Test results, if applicable I have added test_convert_to_windup_format() which passes for me locally

misi9170 commented 2 months ago

@aclerc I've merged back the flasc-dataframe target branch and resolved conflicts. Tests pass, and I checked that the examples_smarteole/09_wake_steering_uplift_analysis.ipynb notebook still runs and appears to produce the expected outputs.

EDIT: perhaps not---I just ran the notebook again and get an error OptionError: No such keys(s): 'future.no_silent_downcasting' coming from the results_per_test_ref_df = run_wind_up_analysis(assessment_inputs) line. @aclerc, have you seen this before? It may be a problem with my conda environment, I'll try a few things.

This remerging may need to happen one more time if we get #211 , which adds some core components to the FlascDataFrame, goes in before this PR, but I again should be able to handle that.

aclerc commented 2 months ago

Hi @misi9170 regarding OptionError: No such keys(s): 'future.no_silent_downcasting' I think that is related to the pandas option set on this line https://github.com/resgroup/wind-up/blob/eee1c07be49e17d344feaa4aa0f4af8e14ff4648/wind_up/plots/scada_funcs_plots.py#L220. I think upgrading your pandas version will fix that for you. If this continues to be troublesome feel free to raise an issue on the wind-up repo.

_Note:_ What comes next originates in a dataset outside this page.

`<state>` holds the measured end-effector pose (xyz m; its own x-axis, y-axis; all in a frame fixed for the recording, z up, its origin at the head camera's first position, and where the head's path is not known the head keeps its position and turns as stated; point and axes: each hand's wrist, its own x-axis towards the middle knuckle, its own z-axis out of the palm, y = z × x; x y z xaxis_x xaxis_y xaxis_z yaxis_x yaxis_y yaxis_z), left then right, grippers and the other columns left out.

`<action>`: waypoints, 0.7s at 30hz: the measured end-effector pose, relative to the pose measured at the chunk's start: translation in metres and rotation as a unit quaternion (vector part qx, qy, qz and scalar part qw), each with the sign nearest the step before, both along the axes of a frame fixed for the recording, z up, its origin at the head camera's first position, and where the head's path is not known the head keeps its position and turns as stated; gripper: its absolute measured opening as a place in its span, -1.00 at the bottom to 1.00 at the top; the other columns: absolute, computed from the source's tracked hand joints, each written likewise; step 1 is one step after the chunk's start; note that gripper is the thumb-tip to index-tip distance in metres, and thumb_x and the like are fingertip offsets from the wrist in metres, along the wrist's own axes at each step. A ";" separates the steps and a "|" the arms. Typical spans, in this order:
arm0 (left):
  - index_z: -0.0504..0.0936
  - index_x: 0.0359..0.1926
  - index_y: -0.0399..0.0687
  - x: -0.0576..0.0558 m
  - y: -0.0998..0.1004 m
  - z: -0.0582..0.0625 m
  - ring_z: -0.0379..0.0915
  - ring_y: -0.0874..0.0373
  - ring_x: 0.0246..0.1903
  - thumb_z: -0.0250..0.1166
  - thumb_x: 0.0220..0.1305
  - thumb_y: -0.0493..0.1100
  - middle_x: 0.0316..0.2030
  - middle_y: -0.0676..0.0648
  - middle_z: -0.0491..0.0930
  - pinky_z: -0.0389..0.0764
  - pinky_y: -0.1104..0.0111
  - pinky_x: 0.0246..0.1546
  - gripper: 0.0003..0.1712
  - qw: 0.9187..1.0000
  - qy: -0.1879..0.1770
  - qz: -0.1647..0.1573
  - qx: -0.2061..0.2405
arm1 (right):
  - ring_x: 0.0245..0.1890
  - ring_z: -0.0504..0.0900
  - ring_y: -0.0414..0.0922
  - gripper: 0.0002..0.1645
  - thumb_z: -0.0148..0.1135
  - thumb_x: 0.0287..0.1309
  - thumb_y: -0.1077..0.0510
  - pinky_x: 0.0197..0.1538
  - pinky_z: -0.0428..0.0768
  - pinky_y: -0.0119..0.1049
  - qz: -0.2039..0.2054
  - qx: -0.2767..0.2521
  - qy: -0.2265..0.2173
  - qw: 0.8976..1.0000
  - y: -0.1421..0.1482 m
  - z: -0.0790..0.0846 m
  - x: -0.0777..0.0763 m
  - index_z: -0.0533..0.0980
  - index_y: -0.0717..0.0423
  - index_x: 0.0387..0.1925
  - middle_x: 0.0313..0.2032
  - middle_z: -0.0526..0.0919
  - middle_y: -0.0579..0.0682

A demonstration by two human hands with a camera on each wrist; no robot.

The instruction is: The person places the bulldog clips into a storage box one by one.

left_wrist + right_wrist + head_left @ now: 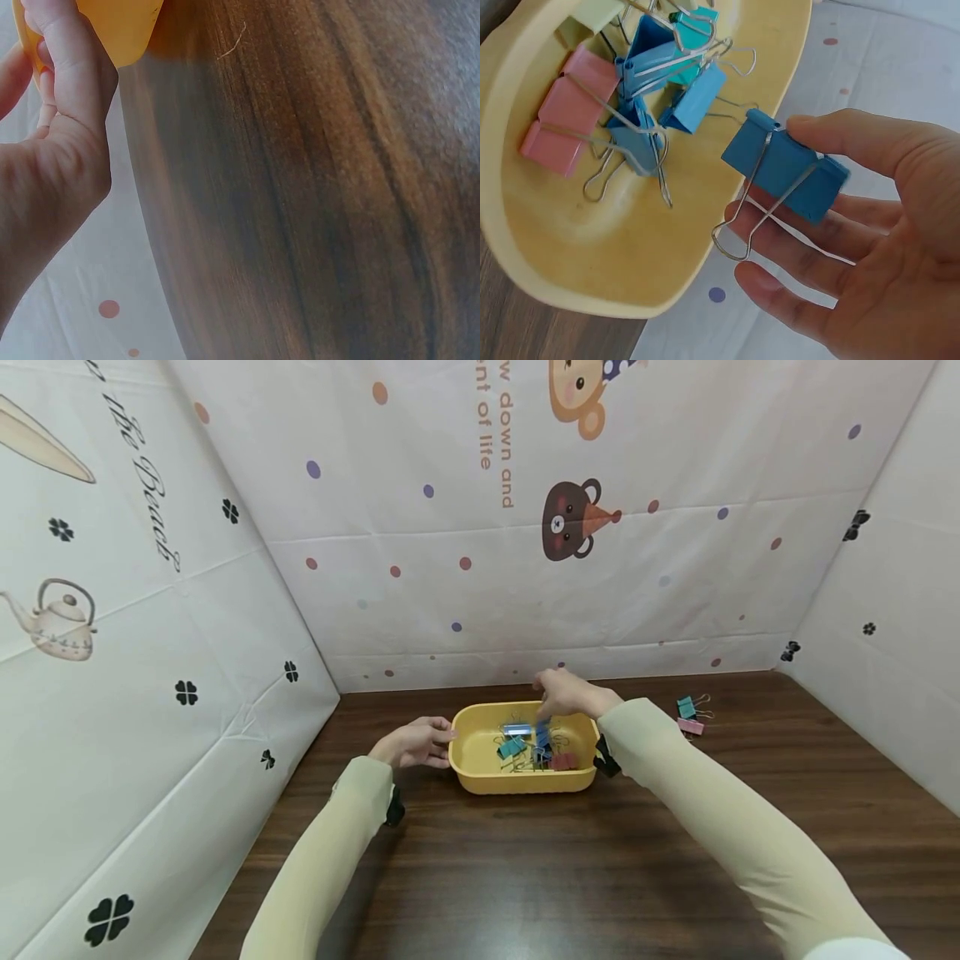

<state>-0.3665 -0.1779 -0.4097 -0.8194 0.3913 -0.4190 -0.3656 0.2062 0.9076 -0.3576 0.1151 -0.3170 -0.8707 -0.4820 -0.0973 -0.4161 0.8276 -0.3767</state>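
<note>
A yellow plastic basin (525,784) stands on the dark wooden table. At its left end my left hand (415,743) grips the rim between thumb and fingers. Over the basin's back right side, my right hand (572,693) holds a blue binder clip (789,166) between thumb and fingers, its wire handles sticking out. Inside the basin lie several binder clips: a pink one (564,112), blue ones (695,99), a teal one (512,747) and a pale yellow one (589,16). Their wire handles overlap, so some clips are partly hidden.
Right of the basin, a teal binder clip (686,707) and a pink binder clip (691,727) lie on the table (510,877). White printed sheets form a back wall (450,593) and side walls around the tabletop.
</note>
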 end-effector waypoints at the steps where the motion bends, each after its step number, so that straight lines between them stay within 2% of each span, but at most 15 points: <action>1: 0.36 -0.17 -0.07 0.000 0.000 0.000 0.51 0.11 -0.47 0.08 0.44 -0.19 -0.35 -0.06 0.47 0.65 0.32 -0.38 -0.93 1.000 -0.001 0.001 0.000 | 0.02 0.61 0.11 -0.32 0.30 0.13 0.17 0.08 0.60 -0.06 -0.002 0.000 -0.001 1.000 -0.001 0.000 0.001 0.32 0.39 0.23 0.09 0.54 0.31; 8: 0.36 -0.17 -0.06 -0.001 0.001 0.002 0.49 0.12 -0.47 0.08 0.45 -0.20 -0.35 -0.07 0.47 0.66 0.33 -0.39 -0.94 1.000 -0.001 0.007 -0.005 | -0.19 0.66 0.01 -0.29 0.30 0.15 0.11 0.00 0.61 -0.06 -0.015 -0.012 0.016 1.000 0.005 0.004 0.000 0.30 0.34 0.25 -0.05 0.62 0.24; 15: 0.36 -0.18 -0.07 0.001 0.001 0.002 0.50 0.11 -0.48 0.07 0.45 -0.20 -0.35 -0.07 0.46 0.65 0.33 -0.39 -0.94 1.000 0.002 -0.001 -0.001 | -0.07 0.65 0.12 -0.29 0.28 0.15 0.11 0.02 0.61 -0.02 -0.025 -0.020 0.033 0.999 0.039 0.007 0.003 0.30 0.42 0.23 0.11 0.52 0.36; 21: 0.35 -0.17 -0.08 0.001 0.000 0.001 0.49 0.11 -0.47 0.08 0.44 -0.19 -0.33 -0.08 0.44 0.65 0.32 -0.37 -0.93 1.000 0.004 -0.001 -0.002 | -0.19 0.69 0.06 -0.32 0.31 0.14 0.08 -0.08 0.65 -0.06 -0.027 -0.003 0.035 0.999 0.075 0.009 0.014 0.35 0.45 0.16 -0.10 0.65 0.32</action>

misi9170 commented 2 months ago

Thanks @aclerc, that fixed it. I was using pandas 2.0.2 when I was having the problem, and upgrading to the current 2.2.2 solved the problem (I also had to upgrade pyarrow for compatibility with pandas 2.2.2). pandas 2.0.2 actually satisfies the current FLASC pandas requirement (pandas~=2.0), so I'll probably bump the requirement up to pandas~=2.2.

Confirming now that the notebook produces the expected 0.6%, -0.2%, 1.4% result.